THE PROBLEM: Provide again, from the entries below, every line from the one containing "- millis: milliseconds" through the one containing "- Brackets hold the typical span", exactly as written, and no other line.

EXERCISE INPUT:
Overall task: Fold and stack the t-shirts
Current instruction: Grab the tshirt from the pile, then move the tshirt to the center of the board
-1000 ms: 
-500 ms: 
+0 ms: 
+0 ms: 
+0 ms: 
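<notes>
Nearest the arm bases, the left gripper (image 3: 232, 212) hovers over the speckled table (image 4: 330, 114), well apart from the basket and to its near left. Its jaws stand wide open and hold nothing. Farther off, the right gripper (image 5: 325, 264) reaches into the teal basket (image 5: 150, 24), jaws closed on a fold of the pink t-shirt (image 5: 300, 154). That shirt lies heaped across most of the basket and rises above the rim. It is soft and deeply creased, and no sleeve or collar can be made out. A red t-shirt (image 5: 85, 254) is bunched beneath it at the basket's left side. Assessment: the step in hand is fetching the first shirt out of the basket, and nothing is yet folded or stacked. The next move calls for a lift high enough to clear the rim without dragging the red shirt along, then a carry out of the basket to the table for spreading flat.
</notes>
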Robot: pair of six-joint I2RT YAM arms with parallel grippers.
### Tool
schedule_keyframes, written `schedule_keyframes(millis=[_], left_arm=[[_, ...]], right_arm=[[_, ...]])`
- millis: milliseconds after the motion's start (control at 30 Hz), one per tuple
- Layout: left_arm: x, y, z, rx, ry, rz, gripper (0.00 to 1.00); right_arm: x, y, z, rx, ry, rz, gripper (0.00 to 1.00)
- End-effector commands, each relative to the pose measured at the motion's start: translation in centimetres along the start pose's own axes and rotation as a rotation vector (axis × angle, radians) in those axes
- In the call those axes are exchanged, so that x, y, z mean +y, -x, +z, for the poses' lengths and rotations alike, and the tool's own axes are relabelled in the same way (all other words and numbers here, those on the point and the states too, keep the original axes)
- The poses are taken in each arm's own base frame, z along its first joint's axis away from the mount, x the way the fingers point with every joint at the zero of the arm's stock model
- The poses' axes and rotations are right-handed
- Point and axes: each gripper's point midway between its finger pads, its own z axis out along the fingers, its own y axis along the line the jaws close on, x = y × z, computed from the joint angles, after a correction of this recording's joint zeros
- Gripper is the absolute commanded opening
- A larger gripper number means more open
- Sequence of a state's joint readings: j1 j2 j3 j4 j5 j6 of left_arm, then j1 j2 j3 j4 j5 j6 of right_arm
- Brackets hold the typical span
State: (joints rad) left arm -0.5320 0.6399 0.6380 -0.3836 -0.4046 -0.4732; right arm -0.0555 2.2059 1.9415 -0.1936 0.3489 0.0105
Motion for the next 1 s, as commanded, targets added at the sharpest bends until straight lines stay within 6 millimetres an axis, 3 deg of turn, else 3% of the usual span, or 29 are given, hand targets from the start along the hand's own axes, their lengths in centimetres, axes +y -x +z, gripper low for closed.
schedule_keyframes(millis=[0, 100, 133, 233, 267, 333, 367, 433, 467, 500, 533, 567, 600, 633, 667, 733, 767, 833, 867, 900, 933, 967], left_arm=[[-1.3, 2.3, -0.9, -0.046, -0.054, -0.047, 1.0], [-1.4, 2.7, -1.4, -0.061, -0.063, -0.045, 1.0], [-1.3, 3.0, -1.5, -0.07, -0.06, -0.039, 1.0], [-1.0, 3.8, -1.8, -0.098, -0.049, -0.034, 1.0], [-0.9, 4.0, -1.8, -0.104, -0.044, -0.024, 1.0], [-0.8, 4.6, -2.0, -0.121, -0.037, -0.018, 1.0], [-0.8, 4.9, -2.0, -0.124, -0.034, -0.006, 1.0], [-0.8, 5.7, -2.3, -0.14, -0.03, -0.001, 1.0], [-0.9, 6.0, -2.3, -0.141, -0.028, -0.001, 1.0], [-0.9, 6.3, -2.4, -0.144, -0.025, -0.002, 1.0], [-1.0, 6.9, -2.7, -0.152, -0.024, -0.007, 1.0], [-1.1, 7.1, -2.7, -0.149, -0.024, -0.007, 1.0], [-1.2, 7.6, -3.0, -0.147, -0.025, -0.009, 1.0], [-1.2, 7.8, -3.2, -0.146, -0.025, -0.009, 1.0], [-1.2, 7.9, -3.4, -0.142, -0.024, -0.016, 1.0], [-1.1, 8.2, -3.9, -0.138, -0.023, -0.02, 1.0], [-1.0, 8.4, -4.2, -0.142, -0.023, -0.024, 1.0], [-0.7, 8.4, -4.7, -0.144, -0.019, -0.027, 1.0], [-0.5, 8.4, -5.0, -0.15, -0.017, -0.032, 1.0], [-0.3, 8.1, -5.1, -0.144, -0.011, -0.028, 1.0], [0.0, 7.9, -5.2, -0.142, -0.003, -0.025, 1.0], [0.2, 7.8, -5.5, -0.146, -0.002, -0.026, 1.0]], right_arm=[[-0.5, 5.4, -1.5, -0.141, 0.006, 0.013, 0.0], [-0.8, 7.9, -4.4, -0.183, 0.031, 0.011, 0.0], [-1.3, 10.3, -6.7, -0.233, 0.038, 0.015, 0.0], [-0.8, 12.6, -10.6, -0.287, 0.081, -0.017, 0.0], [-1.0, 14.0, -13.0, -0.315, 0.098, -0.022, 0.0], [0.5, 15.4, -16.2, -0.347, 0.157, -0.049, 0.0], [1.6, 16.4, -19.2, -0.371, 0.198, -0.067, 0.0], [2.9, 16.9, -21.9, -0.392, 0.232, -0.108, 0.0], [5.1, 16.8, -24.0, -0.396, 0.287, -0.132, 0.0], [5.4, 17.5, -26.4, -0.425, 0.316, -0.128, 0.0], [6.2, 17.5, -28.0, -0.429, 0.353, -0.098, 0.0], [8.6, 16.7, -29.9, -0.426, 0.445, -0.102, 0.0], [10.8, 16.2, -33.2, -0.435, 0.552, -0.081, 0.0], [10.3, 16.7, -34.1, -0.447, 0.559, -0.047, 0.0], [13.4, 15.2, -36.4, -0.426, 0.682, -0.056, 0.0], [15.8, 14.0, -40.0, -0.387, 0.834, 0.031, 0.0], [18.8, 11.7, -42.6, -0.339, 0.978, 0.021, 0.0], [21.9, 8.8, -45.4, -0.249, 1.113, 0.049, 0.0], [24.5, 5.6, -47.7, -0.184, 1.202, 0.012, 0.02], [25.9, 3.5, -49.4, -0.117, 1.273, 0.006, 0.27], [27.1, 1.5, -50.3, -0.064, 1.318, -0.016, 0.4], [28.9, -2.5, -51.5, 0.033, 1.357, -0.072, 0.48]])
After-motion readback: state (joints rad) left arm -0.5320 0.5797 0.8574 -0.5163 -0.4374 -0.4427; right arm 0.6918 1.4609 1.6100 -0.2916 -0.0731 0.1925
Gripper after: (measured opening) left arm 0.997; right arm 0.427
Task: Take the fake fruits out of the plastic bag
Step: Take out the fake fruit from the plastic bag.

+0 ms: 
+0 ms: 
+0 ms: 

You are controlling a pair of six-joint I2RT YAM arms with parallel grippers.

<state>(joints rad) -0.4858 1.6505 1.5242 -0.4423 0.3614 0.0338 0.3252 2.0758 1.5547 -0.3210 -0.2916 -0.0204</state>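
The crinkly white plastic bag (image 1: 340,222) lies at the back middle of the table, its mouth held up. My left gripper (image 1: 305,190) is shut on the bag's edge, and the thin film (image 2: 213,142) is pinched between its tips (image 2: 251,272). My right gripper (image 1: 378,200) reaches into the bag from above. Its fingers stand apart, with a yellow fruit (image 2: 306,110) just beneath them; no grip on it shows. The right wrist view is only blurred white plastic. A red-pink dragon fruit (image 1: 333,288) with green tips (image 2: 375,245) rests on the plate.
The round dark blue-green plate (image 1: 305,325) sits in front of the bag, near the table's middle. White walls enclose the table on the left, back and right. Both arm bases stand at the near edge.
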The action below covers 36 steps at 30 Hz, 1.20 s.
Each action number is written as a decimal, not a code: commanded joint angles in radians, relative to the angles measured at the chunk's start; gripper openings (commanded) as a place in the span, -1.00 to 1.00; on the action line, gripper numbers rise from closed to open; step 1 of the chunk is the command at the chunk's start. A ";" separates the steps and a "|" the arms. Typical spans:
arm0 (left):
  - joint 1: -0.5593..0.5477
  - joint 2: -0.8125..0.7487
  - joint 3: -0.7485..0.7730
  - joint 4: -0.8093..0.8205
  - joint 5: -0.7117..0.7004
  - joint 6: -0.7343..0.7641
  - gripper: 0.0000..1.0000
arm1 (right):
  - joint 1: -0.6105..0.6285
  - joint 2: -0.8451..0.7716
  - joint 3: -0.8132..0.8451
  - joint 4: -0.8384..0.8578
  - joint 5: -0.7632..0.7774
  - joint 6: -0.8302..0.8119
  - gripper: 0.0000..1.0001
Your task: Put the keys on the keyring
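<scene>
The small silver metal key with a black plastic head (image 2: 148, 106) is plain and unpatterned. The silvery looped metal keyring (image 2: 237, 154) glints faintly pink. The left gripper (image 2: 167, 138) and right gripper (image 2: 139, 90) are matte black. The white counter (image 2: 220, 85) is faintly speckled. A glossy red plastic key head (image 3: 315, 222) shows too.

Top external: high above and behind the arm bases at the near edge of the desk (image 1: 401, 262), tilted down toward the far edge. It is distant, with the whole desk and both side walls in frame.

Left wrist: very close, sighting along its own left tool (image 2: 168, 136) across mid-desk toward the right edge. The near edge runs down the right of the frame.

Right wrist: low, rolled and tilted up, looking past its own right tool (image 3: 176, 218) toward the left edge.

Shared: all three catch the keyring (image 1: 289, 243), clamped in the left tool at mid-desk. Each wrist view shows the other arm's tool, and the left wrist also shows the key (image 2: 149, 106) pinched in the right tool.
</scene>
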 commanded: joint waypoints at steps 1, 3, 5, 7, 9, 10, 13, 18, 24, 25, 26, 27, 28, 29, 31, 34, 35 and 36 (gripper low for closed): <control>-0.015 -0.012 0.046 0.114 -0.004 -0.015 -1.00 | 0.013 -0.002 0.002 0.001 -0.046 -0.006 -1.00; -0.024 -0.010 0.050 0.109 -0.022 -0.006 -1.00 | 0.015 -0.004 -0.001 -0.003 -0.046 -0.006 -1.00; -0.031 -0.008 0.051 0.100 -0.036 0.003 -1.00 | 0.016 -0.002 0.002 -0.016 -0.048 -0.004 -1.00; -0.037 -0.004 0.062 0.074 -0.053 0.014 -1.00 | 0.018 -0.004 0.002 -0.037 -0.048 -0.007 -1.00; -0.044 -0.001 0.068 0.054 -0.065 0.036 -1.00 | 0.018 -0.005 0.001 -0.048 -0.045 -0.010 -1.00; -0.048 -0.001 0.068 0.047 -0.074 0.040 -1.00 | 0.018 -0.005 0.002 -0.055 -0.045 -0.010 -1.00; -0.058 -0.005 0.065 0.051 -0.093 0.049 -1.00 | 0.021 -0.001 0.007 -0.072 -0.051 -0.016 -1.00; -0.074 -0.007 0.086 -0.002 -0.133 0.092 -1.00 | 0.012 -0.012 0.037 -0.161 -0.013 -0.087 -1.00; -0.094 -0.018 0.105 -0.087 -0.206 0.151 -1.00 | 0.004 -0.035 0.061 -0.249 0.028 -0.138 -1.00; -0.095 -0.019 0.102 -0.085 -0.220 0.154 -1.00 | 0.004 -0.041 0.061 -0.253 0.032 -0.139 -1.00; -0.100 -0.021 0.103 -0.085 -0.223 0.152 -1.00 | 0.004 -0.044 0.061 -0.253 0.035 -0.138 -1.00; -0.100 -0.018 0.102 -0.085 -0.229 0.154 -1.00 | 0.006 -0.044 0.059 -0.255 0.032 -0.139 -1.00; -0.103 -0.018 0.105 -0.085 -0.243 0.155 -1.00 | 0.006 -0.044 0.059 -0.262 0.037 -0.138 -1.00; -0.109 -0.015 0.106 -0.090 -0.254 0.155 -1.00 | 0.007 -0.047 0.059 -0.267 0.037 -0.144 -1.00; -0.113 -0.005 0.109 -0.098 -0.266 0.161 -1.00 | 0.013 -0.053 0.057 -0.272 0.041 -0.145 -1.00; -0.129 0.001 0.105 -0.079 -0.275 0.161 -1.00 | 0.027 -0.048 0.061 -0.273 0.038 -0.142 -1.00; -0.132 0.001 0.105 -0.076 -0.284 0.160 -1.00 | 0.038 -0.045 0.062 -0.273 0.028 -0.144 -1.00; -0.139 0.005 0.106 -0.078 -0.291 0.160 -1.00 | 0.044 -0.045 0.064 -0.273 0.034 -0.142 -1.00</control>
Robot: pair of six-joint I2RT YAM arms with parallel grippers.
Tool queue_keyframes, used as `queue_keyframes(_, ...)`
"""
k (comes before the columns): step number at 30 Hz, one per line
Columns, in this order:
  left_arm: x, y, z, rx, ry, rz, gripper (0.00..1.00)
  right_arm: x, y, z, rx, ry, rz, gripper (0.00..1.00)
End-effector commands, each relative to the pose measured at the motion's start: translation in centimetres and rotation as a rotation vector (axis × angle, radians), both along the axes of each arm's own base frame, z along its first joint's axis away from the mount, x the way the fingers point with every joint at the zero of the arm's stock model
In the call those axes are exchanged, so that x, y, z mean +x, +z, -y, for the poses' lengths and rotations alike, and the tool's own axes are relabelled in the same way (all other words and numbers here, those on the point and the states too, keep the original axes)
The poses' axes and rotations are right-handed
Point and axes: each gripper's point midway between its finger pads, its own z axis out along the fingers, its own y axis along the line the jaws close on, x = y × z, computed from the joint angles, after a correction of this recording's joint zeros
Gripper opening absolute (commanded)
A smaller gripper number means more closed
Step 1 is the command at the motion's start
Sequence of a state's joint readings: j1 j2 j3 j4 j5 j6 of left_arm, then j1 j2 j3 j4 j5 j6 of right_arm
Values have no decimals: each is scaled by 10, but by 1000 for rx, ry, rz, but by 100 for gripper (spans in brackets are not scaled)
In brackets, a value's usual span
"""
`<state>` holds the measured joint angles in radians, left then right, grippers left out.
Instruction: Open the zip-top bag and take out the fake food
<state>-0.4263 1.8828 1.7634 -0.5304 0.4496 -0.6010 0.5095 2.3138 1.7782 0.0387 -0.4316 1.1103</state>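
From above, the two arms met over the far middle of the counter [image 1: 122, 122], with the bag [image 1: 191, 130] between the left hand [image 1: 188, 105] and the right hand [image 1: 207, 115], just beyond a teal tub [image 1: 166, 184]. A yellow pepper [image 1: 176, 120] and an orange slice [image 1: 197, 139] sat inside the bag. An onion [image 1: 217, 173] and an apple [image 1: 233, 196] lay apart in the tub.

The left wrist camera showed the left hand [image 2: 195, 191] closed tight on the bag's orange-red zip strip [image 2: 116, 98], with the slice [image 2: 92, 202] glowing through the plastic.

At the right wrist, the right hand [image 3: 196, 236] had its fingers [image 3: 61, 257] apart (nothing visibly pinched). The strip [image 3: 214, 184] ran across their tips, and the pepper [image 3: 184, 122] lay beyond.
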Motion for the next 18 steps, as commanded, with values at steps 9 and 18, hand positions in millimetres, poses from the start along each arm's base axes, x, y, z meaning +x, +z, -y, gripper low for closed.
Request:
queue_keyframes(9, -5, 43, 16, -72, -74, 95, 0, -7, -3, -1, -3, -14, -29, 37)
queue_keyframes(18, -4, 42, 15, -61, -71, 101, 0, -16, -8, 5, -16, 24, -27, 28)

ANSWER AREA:
- millis: milliseconds after the motion's start (control at 30 Hz), one per tuple
- Layout: left_arm: x, y, z, rx, ry, rz, gripper (0.00 to 1.00); right_arm: x, y, z, rx, ry, rz, gripper (0.00 to 1.00)
- End-effector commands, each relative to the pose measured at the motion's start: translation in centimetres along the start pose's own axes and rotation as a rotation vector (axis × angle, radians) in those axes
- In the call those axes are exchanged, so that x, y, z mean +y, -x, +z, for the poses' lengths and rotations alike, and the tool's own axes are relabelled in the same way (all other words and numbers here, those on the point and the states too, keep the original axes)
- The poses are taken in each arm's own base frame, z along its first joint's axis away from the mount, x the way the fingers point with every joint at the zero of the arm's stock model
- The poses' axes and rotations are right-handed
- Point and axes: each gripper's point midway between its finger pads, its own z axis out along the fingers, its own y axis along the line the jaws close on, x = y × z, computed from the joint angles, after a correction of this recording's joint zeros
- Gripper is the absolute commanded opening
- A larger gripper number means more open
- Sequence of a state's joint readings: j1 j2 j3 j4 j5 j6 of left_arm, then j1 j2 j3 j4 j5 j6 of right_arm
- Brackets hold the typical span

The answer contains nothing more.